Ганс Брунс отошел к другим. Вальтеру тоже вскоре удалось избавиться от словоохотливого товарища. Он шепнул Гансу:
— Ты не доверяешь Бергеману?
— Слишком много он болтает, — ответил Ганс. — К тому же он знаком с одним негодяем — нацистом, обершарфюрером или обертруппфюрером, или как его там еще… У него был раньше колбасный ларек на бармбекском рынке. Поговаривают, что он подозрительно неравнодушен к мальчикам.
— И ты думаешь, что…
— Я ничего не знаю, но Бергеман мне не нравится.
VI
Люди постарше переносили тюремное заключение легче молодых. Они садились в кружок, что-то рассказывали друг другу или же, забравшись на угловые нары, не видимые через «глазок», дулись в скат, частенько от подъема и до отбоя. Молодые же слонялись по камере как неприкаянные, ссорились и рассказывали игривые анекдоты. Гансу Брунсу, старосте, не всегда легко было поддерживать дисциплину и согласие. К тому же среди заключенных были три социал-демократа, и политические споры иногда выливались в свирепую перепалку. Брунсу приходилось выступать в роли посредника и уговаривать коммунистов терпимо относиться к социал-демократам. Впрочем, двое из них были люди спокойные, общительные, зато третий, хозяин пивной из Эймсбютеля, раздражал всех своей нахальной физиономией и необыкновенной глупостью. Он петушился, старался разжечь ссору, и кое-кто на это поддавался.

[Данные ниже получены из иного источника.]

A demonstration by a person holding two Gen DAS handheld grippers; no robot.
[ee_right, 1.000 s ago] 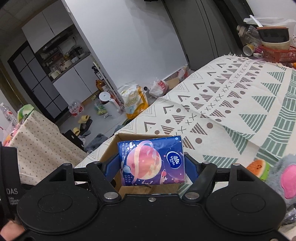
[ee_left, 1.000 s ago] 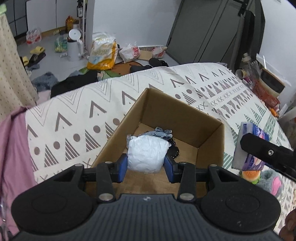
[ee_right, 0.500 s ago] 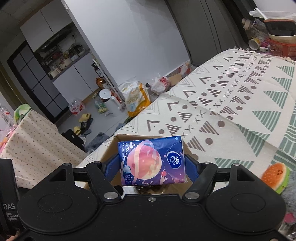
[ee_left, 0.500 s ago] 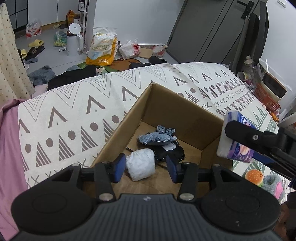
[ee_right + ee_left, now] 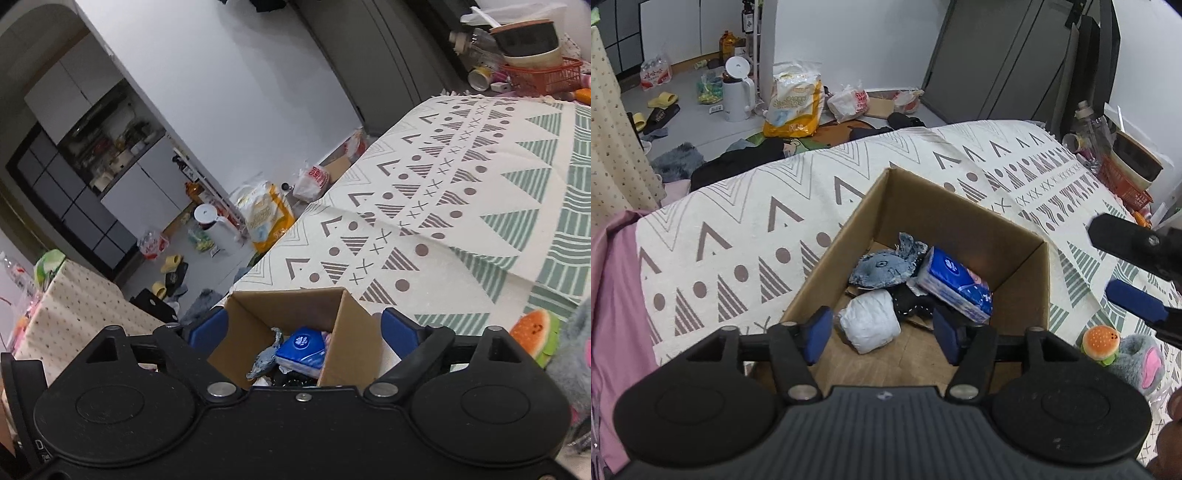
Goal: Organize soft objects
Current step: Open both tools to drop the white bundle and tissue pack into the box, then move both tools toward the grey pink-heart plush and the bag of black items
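Observation:
An open cardboard box [image 5: 964, 225] [image 5: 347, 332] stands on the patterned cloth. Inside lie a white wrapped bundle [image 5: 870, 320], a blue-grey plush toy [image 5: 882, 268] [image 5: 264, 360], a dark item [image 5: 912, 301] and a blue tissue pack [image 5: 955, 283] [image 5: 304, 347], which leans against the box's right wall. My left gripper [image 5: 882, 332] is open over the box's near edge and holds nothing. My right gripper [image 5: 304, 330] is open above the box, also with nothing in it; it shows at the right edge of the left wrist view [image 5: 1134, 273].
A burger toy [image 5: 1100, 342] [image 5: 533, 332] and a grey plush [image 5: 1137, 363] lie on the cloth right of the box. A red basket with bowls [image 5: 539, 75] stands at the far end. Bags, a kettle and slippers litter the floor [image 5: 701, 122] beyond.
My left gripper let go of the white bundle, which now lies in the box. My right gripper opened and the blue tissue pack dropped into the box.

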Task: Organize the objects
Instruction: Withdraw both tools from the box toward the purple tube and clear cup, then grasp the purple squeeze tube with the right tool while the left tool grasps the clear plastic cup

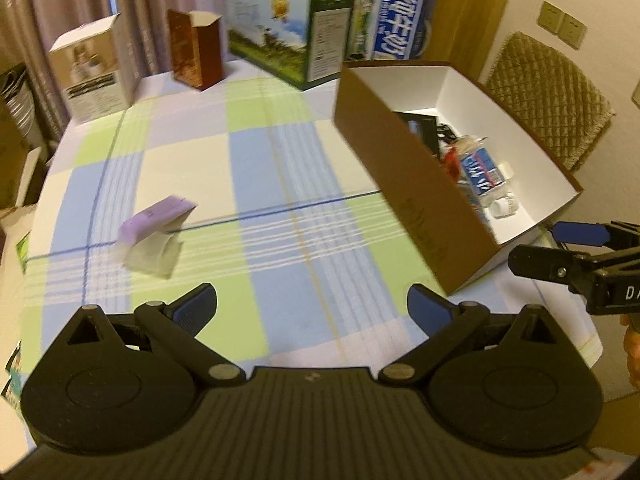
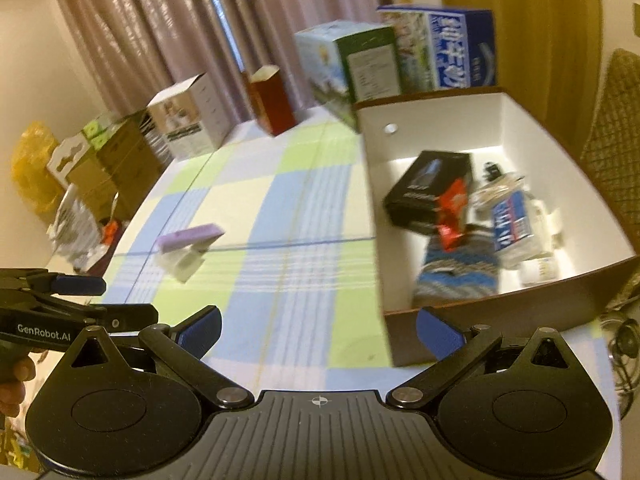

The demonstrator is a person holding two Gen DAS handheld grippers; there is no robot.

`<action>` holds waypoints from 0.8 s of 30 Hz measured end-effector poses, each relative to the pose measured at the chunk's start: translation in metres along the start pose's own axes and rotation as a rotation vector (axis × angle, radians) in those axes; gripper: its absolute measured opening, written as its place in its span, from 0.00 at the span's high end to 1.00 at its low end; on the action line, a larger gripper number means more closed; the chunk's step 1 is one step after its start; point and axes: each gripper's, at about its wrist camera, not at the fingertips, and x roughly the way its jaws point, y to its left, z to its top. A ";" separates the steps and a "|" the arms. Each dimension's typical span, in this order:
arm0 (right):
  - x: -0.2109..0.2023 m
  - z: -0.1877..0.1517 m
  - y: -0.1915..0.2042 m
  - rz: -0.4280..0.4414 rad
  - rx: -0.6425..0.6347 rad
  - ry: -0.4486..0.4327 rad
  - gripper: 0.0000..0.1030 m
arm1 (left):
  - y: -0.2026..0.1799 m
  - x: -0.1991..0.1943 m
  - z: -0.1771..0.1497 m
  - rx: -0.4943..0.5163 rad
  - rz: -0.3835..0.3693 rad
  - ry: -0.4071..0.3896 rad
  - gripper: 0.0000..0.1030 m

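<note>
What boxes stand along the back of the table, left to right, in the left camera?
White box → dark red box → green and blue carton → blue and white carton.

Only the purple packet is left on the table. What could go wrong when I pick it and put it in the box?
The purple packet leans on a white piece, so it may slide when gripped. The brown box is already crowded near the water bottle, so it could land on top and tip.

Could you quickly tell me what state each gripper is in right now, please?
Left gripper: open, holding nothing, above the checked tablecloth.
Right gripper: open, holding nothing, near the brown box.
</note>
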 end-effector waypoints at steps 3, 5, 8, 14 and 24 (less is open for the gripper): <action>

Ганс Брунс и Вальтер Брентен решили, что необходимо сколотить крепкое ядро из надежных товарищей. Они хотели создать кружок политической учебы и обдумывали, как оградить себя от неприятных неожиданностей и предательства. Из сорока девяти заключенных двадцать два играли в шахматы и двенадцать — в скат. Ганс и Вальтер предложили устроить состязание на первенство камеры по этим играм. А литературные вечера? Пусть каждый читает наизусть все, что помнит. Можно устраивать и общие беседы за столом, рассказывать по очереди какую-нибудь историю. Надо во что бы то ни стало одолеть безделие, заполнить день каким-нибудь осмысленным содержанием.